Val opened his mouth to demand an explanation of that statement, but that wasn’t the place to have a private conversation. There were no more than about a hundred people trying unsuccessfully to fill the immense docking area, but some of them had started drifting closer, attracted by the apparent argument between the two men. Waiting for a liner shuttle is boring business; a good fight livens it up any day. In view of this, I interrupted before Val could get the first word out.

“How about we find ourselves a quiet corner somewhere?” I suggested, looking first at Ringer and then at Val. “You two are starting to draw a crowd of admirers.”

“She’s right,” Ringer agreed without looking around, smiling faintly at the sudden awareness in Val’s eyes that nevertheless wasn’t enough to cause him to glance around in the guilt reflex. He turned to our right and began leading the way out of the docking area, and Val and I ambled along behind him.

Faraway Orbital Station had been in service for almost ten years, but it still looked as though it had only just been unwrapped and put into service. We passed beyond the docking area into the main body of the Station, ignoring the room reservation alcoves, enjoying the appearance of new-seeming carpeting under our feet, bright drapes covering the metal of the walls, soft music playing. The saying that goes, “If you’ve seen one Station you’ve seen them all” is perfectly true, except that on Faraway you sometimes get to see an almost empty Station. Right then the volume of traffic going through was minimal.

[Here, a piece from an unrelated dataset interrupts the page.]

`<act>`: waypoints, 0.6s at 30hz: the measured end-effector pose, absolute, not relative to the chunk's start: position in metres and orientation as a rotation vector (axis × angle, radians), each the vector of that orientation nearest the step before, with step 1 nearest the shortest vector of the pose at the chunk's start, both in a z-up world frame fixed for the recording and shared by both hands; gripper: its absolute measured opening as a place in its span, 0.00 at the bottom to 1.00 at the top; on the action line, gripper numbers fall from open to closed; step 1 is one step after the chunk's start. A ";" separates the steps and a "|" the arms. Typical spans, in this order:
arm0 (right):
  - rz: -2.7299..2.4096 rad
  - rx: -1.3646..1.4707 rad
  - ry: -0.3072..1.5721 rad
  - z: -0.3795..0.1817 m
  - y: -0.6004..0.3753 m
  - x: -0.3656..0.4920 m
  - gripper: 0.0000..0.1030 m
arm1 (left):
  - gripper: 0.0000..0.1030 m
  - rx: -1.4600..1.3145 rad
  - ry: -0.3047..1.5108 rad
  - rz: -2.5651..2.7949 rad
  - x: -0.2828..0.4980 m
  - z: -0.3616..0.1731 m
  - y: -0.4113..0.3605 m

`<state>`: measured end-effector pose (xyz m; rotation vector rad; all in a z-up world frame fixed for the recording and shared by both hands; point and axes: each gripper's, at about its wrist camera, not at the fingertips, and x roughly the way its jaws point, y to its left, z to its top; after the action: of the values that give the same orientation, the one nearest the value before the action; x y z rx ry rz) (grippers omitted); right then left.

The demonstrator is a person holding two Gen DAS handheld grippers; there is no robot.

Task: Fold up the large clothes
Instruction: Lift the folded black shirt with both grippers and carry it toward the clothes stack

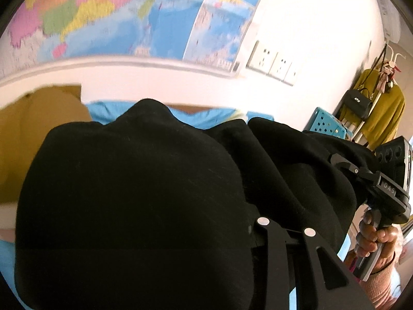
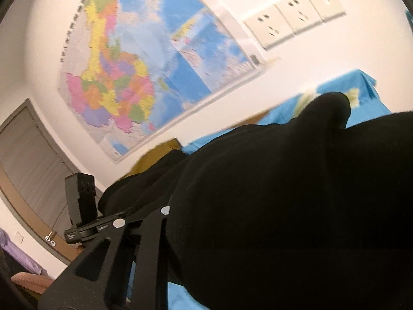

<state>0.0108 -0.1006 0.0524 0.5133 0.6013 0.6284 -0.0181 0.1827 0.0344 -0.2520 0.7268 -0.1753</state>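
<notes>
Both claws, left point(image 1: 254, 228) and right point(image 2: 167, 210), clamp black garment point(image 1: 134, 193).

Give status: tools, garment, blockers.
Both tools buried in the black garment, apparently clamped on it. Garment lifted over blue sheet, bunched between tools. Right tool close alongside. No blockers visible.

The black garment point(image 1: 134, 193) is seen raised off the blue-covered surface point(image 1: 206, 118), bunched in thick rounded folds. Most of both views point(image 2: 296, 193) is filled by it. Its fabric is plain, matte and unpatterned.
</notes>
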 end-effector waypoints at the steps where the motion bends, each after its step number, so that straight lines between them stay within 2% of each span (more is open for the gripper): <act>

We ignored the almost empty dining rooms for the even emptier bar, found our own fairly well lit corner, and claimed a table. Just as we were settling ourselves; a tall, thin, long-faced specimen materialized out of nowhere.

“The robot’s out for servicin’,” he announced in a slow drawl, his long face making the simple statement of fact a tragedy of the ages. “Ah’ll have to fetch whatever it is yore drinkin’.”

“I think we can survive that,” Ringer answered with a glance for me, undoubtedly as amused as I was.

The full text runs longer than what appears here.